═══ Information supplied ═══

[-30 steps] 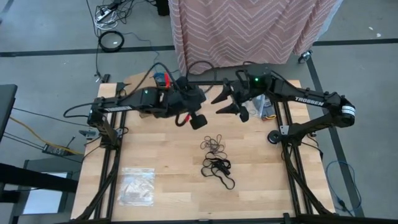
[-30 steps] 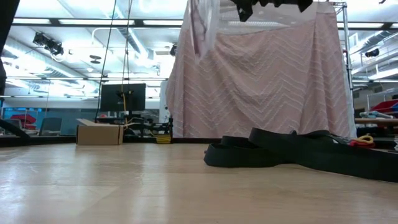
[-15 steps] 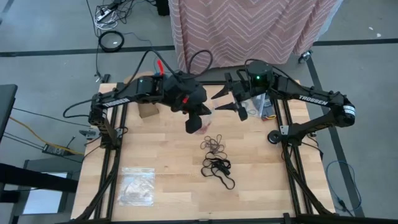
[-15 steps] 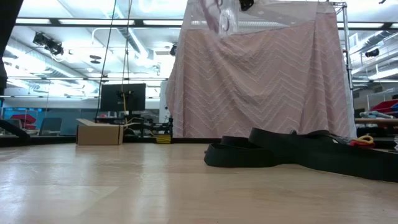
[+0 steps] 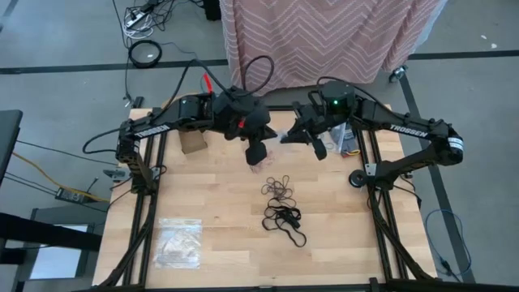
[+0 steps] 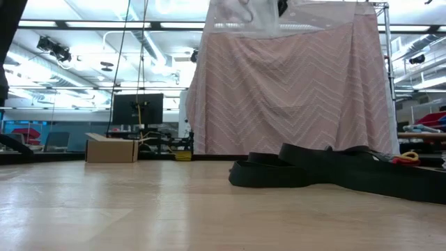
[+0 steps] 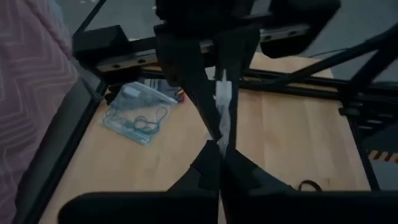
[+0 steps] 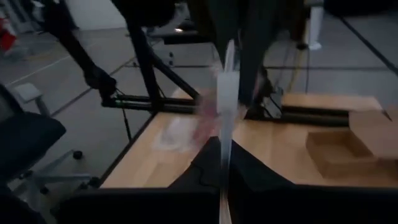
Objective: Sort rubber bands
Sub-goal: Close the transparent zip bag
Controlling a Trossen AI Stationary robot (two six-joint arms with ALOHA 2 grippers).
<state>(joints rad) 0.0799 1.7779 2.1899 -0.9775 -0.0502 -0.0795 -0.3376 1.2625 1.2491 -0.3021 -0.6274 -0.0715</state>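
Holding clear bag (image 5: 276,139) aloft, left gripper (image 5: 261,154) and right gripper (image 5: 285,137) both clamped on it; rubber bands (image 5: 280,203) at 6 o'clock, unsorted.

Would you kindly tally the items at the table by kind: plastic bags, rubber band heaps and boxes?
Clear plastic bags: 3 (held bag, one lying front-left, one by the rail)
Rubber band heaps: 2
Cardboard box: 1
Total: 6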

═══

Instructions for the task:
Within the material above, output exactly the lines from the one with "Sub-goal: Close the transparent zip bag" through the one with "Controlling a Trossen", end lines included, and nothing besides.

Output for this exercise:
Sub-goal: Close the transparent zip bag
Controlling a Trossen AI Stationary robot (two six-joint arms with ALOHA 2 grippers).

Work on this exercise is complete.